The group of five Rachmaninov songs which concluded the first half were treated rather less strictly, with some highly characteristic blues-ey note-bending from the soprano, which has been a constant reminder throughout her career of her origins as a jazz singer. I thought it, if not exactly obtrusive, a little ill-judged, but then I’m picky that way. Conversely, the refulgent sound and nostalgic sense she brought to bear on the best-known of them – Sing to me no more, beautiful maiden – was as near perfect as I ever recall hearing, and only left one wanting more. As I’ve mentioned above, this wasn’t exactly forthcoming in the rather parsimonious Strauss selection at the start of the second half (all of twelve minutes’ worth), and though the subsequent Patricia Barber songs are both effective and in certain senses original, they play to a more Broadway-orientated aesthetic than the other items and at 13’ didn’t feel, to me at least, as capable of providing a properly weighty conclusion to an evening’s endeavours. The official recital thus ended at 9.05, which gives some idea of the second half’s unsatisfactory brevity and lack of musical substance, but which of course leaves the way clear for what is so often the highlight of these affairs, the encores.

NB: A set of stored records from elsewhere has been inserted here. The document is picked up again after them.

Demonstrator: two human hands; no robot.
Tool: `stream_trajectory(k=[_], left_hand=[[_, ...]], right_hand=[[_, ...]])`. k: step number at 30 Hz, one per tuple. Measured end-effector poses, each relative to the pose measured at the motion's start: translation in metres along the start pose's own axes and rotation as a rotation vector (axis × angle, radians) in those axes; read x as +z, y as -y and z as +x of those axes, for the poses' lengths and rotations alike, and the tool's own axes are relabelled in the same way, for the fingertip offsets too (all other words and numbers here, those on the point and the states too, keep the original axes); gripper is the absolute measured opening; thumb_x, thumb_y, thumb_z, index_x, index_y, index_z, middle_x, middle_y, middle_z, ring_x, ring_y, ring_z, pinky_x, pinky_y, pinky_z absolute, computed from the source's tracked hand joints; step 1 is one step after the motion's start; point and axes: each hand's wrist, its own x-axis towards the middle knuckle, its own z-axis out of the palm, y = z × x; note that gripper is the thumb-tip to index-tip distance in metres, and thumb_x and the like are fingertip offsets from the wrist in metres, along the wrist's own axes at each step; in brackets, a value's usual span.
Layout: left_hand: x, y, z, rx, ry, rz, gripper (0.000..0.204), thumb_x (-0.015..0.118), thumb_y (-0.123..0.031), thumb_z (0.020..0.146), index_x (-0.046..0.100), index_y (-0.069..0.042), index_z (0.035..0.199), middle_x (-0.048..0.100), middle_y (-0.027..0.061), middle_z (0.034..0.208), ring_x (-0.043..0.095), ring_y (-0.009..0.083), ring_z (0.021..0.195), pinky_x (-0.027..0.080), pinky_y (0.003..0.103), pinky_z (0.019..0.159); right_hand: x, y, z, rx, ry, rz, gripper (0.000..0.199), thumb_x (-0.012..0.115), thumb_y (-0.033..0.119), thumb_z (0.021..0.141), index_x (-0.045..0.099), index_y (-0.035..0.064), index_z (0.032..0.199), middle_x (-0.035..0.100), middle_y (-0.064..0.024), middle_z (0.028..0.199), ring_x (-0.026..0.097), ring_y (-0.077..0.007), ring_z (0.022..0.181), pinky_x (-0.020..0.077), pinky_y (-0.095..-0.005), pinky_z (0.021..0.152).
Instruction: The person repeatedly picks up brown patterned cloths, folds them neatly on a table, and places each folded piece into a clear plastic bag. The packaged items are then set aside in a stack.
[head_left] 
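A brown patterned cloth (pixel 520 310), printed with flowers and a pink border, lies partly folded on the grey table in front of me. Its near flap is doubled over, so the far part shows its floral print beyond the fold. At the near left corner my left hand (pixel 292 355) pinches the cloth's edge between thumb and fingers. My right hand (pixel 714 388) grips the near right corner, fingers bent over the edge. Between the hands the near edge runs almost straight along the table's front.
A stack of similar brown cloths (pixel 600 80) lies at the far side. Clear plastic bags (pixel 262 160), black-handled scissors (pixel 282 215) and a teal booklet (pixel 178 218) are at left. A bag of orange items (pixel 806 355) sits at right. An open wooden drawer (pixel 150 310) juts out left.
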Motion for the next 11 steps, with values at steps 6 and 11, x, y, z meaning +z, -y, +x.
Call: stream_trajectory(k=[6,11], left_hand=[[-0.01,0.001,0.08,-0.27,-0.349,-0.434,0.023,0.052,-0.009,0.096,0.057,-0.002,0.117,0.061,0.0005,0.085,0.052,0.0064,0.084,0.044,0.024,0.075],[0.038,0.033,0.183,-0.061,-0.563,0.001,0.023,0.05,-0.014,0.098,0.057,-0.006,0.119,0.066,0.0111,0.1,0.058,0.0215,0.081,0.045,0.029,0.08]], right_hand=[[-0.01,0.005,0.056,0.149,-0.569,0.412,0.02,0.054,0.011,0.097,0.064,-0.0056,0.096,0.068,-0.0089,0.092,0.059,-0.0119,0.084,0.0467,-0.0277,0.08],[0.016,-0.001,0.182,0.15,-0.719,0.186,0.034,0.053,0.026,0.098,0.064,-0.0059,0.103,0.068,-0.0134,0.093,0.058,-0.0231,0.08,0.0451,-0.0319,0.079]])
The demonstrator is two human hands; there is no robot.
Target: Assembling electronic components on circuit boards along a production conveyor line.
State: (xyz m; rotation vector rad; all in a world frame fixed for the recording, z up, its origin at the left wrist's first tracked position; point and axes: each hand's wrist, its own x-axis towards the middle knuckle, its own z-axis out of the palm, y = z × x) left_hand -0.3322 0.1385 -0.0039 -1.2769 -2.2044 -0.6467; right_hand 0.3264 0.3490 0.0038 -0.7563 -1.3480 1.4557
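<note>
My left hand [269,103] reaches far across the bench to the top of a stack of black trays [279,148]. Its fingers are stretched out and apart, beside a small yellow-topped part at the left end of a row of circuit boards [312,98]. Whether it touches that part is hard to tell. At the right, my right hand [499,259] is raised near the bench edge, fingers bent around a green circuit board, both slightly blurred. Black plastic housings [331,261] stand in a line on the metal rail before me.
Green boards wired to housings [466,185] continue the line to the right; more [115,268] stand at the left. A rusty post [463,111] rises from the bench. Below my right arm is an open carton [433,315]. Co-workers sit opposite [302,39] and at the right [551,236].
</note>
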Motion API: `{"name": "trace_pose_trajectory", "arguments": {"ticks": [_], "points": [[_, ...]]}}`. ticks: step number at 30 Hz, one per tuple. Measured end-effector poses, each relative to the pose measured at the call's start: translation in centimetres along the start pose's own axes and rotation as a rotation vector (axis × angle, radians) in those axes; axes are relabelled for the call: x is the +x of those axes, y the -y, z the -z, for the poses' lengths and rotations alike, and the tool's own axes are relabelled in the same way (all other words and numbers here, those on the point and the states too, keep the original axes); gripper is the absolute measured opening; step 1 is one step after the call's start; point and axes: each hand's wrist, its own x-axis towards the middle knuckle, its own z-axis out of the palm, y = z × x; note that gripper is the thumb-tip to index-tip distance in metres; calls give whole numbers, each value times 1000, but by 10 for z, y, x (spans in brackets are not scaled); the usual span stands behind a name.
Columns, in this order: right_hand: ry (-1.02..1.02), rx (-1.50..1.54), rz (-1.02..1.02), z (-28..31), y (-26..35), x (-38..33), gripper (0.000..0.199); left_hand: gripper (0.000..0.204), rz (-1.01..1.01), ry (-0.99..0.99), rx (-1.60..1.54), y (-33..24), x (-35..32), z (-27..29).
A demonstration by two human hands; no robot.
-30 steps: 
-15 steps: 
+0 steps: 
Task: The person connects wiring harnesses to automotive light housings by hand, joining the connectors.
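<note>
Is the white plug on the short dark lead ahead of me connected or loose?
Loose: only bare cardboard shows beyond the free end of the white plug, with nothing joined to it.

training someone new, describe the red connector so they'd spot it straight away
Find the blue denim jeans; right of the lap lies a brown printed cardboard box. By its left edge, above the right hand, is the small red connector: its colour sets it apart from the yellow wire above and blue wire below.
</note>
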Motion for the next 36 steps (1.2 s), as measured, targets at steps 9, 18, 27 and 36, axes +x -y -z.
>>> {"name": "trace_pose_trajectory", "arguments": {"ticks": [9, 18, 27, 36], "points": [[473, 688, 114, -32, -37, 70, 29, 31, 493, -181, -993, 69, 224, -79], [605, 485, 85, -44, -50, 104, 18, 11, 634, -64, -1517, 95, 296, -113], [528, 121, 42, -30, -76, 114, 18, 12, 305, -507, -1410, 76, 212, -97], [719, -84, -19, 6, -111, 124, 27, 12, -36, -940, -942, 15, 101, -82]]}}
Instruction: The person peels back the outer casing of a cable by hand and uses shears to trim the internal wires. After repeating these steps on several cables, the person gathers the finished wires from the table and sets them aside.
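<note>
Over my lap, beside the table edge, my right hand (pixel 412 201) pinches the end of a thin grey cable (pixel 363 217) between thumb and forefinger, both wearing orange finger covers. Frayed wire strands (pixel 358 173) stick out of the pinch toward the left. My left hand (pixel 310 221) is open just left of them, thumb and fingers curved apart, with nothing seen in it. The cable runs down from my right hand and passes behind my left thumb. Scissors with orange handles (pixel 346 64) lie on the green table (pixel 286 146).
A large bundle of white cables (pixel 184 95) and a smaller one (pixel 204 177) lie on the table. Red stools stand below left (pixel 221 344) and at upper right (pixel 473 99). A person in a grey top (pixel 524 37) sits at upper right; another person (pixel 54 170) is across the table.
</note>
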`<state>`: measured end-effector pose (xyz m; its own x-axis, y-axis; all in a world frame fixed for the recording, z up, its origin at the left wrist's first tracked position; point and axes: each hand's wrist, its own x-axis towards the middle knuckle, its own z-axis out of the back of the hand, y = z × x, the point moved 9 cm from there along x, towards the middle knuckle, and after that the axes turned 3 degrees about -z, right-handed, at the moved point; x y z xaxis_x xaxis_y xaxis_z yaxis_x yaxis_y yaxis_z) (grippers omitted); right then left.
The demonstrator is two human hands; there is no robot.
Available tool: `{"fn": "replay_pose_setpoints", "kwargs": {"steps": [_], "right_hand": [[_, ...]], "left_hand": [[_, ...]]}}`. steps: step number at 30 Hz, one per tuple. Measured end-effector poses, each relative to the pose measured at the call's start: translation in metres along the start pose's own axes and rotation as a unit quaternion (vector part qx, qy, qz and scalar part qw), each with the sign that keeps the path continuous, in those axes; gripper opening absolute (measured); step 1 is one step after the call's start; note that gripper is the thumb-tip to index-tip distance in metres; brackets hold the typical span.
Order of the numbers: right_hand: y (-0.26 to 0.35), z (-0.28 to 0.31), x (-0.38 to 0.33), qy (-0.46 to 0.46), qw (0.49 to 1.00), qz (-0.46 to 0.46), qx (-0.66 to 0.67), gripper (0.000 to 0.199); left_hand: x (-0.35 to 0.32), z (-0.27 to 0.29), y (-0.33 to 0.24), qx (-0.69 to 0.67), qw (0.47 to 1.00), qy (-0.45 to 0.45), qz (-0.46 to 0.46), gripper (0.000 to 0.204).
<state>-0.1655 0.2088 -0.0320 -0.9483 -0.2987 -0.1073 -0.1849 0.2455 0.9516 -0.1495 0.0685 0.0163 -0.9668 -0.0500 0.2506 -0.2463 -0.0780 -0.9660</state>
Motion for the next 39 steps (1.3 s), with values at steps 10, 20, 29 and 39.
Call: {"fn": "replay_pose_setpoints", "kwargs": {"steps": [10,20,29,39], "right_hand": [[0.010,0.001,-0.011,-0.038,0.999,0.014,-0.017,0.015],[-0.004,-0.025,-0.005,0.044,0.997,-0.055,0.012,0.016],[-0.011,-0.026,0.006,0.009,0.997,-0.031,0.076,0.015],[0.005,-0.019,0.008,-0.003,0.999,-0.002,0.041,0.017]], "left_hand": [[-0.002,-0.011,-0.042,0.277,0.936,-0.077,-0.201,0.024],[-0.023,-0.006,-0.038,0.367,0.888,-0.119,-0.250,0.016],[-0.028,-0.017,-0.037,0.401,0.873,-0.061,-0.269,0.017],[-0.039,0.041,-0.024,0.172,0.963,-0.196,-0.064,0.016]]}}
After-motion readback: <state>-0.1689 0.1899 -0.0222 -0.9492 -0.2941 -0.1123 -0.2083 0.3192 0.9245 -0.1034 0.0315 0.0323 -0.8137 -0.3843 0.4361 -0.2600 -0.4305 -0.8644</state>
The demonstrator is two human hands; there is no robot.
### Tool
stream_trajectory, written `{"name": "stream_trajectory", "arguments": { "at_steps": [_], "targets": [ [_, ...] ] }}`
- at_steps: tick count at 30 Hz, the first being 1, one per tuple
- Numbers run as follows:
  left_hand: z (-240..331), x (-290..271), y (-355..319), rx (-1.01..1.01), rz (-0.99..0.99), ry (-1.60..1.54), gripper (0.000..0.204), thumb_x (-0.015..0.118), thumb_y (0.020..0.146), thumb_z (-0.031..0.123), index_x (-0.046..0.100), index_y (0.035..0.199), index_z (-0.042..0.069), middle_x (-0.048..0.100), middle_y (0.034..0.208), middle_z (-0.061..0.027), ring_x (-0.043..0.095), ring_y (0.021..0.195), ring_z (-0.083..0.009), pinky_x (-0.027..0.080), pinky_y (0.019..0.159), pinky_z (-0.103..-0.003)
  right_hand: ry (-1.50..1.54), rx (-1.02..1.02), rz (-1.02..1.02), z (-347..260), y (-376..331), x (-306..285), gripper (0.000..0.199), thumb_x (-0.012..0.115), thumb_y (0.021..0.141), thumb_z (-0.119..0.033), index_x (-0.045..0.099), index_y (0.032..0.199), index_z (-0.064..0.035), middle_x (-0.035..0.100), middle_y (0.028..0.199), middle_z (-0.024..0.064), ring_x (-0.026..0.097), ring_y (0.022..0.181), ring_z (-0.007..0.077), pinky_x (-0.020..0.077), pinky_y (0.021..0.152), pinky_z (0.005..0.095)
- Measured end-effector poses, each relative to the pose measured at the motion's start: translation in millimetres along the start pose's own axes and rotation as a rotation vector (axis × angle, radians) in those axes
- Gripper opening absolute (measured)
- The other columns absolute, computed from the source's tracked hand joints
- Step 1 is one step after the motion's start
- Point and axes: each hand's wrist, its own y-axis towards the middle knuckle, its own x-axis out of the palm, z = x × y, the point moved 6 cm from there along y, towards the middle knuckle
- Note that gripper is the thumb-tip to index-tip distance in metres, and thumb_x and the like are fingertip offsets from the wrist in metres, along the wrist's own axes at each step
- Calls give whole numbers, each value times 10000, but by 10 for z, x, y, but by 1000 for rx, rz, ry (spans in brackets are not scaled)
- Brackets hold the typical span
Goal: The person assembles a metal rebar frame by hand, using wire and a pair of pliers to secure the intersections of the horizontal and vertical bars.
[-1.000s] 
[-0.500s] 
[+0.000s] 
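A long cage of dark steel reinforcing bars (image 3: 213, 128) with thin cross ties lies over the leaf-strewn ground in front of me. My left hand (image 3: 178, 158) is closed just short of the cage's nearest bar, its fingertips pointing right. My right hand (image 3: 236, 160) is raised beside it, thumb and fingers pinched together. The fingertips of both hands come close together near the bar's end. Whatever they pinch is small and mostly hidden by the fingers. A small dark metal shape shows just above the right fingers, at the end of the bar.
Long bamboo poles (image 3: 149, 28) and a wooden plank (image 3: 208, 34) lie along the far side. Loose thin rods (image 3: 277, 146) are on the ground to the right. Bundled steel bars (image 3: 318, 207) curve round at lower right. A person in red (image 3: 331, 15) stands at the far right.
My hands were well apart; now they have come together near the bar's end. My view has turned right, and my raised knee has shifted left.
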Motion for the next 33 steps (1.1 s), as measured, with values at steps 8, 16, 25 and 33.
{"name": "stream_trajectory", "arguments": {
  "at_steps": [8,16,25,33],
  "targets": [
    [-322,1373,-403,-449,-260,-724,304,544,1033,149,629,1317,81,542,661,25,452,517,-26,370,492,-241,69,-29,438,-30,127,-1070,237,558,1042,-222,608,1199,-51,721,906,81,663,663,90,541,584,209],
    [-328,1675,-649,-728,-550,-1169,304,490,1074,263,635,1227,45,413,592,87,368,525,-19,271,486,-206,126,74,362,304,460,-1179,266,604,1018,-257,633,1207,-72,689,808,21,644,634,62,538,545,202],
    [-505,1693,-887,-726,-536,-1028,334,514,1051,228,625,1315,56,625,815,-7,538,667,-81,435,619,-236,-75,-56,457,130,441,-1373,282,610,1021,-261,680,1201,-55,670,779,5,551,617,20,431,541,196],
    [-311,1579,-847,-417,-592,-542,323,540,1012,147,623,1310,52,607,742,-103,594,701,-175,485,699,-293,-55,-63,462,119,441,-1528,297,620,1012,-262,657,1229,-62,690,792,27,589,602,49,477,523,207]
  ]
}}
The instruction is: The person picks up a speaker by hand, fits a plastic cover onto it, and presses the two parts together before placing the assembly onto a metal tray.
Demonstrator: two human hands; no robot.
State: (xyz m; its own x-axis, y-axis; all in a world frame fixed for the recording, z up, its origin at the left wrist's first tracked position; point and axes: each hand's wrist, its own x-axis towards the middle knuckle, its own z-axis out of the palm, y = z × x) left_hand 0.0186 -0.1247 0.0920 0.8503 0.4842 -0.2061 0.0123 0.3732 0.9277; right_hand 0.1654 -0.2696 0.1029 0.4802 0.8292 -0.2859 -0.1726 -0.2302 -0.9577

The first, Gershwin’s Summertime, was sung as if in some sort of sexually induced coma, stunningly sultry and sumptuous (though the soft high notes take more audible effort both to “place” and to maintain than of yore). As I’ve already noted, O mio babbino caro did not go well at all, the one item that fell into the category of a failure, more effortfully crooned than properly sung. The third and final encore was introduced by Fleming who chose to point out, quite rightly, the remarkable fact that Strauss’ Morgen!, so similar in mood and melodic feel to Im Abendrot, was actually written some fifty and more years earlier (so much for his “late style”) and then went on to apostrophise the kind of deeply-felt marital relationship both songs adumbrate, evidently unaware – as undoubtedly was the composer himself – that the man who wrote the poem, John Henry Mackay, was not only a Scots anarchist but also a militant gay activist avant la lettre and that the hands being held were probably both quite hairy. Oh well, you can’t expect a diva to do her homework, now can you? Never mind: her singing of Morgen! was exceptional, as perfect as the Puccini was flawed, and drew the biggest ovation of the whole, brief evening, boding well for the new Der Rosenkavalier at the ROH in December, where we’ll finally get to hear the diva in her absolute element at far greater length.